Now that we’ve proved this Divisibility and Remainder Theorem, we can use it to write an alternate implementation of the divides function. But we need to be careful: because this theorem assumed \(d \neq 0\), we need a separate case for this value in our function body.

def divides_v2(d: int, n: int) -> bool:
    """Return whether d divides n."""
    if d == 0:
        # This is the original definition.
        possible_divisors = range(-abs(n), abs(n) + 1)
        return any({n == k * d for k in possible_divisors})
    else:
        # This is a new but equivalent check.
        return n % d == 0

You might also notice that the d == 0 case is quite special: can 0 ever divide a number, anyway? The answer is yes according to our definition of divisibility, but only in a very special case:

For all integers \(n\), \(0 \mid n\) if and only if \(n = 0\). We’ll leave the proof of this statement as an exercise to help you practice writing proofs!

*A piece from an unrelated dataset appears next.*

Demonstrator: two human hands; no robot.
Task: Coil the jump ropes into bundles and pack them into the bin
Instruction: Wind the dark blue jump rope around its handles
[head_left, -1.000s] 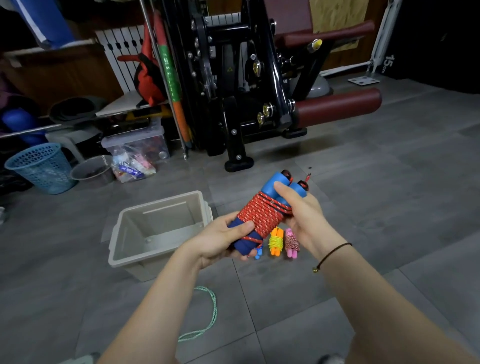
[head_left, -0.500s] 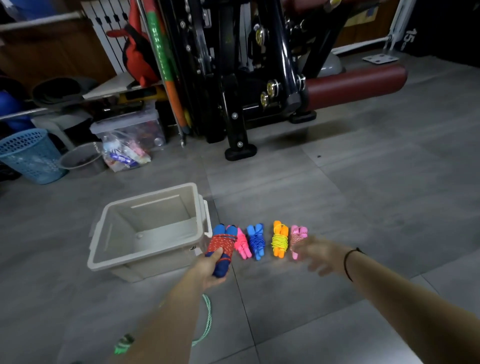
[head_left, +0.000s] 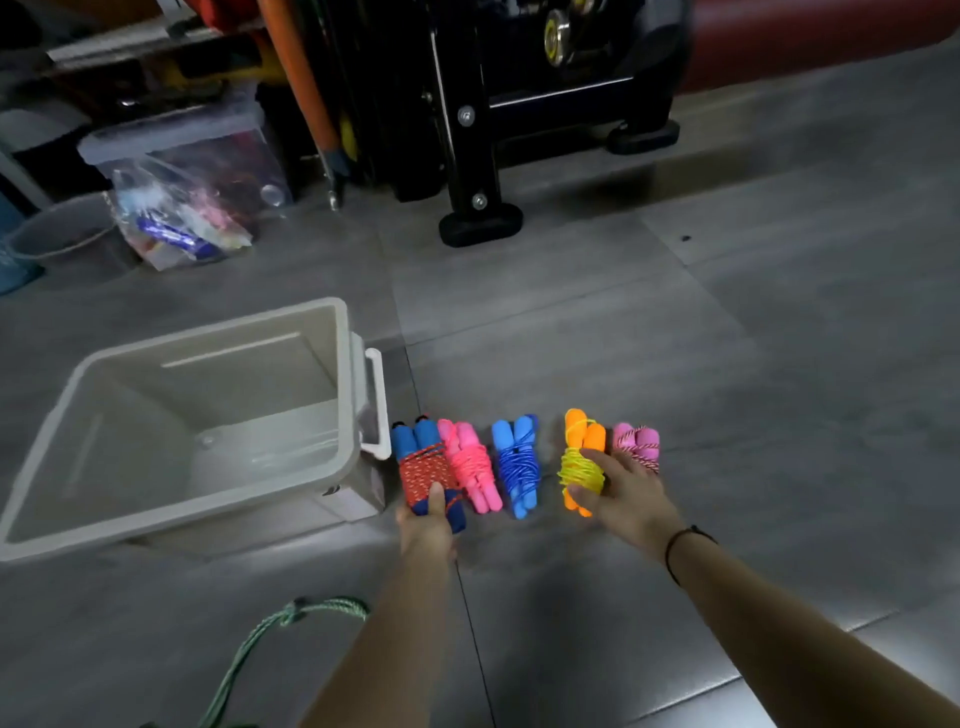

We can use this theorem to greatly simplify the if branch in our function:

def divides_v3(d: int, n: int) -> bool:
    """Return whether d divides n."""
    if d == 0:
        # This is another new, equivalent check.
        return n == 0
    else:
        # This is a new but equivalent check.
        return n % d == 0

Our implementation in divides_v3 meets the same function specification as the original divides, but has a much simpler implementation! It is also much more efficient than the original divides, meaning it performs fewer calculations (or computational “steps”) and takes less time to compute its result. Intuitively, this is because the original divides function used the value range(-abs(n), abs(n) + 1) in a comprehension, and so the number of expressions evaluated gets larger as n grows. This is not the case for divides3, which does not use a single range or comprehension in its body.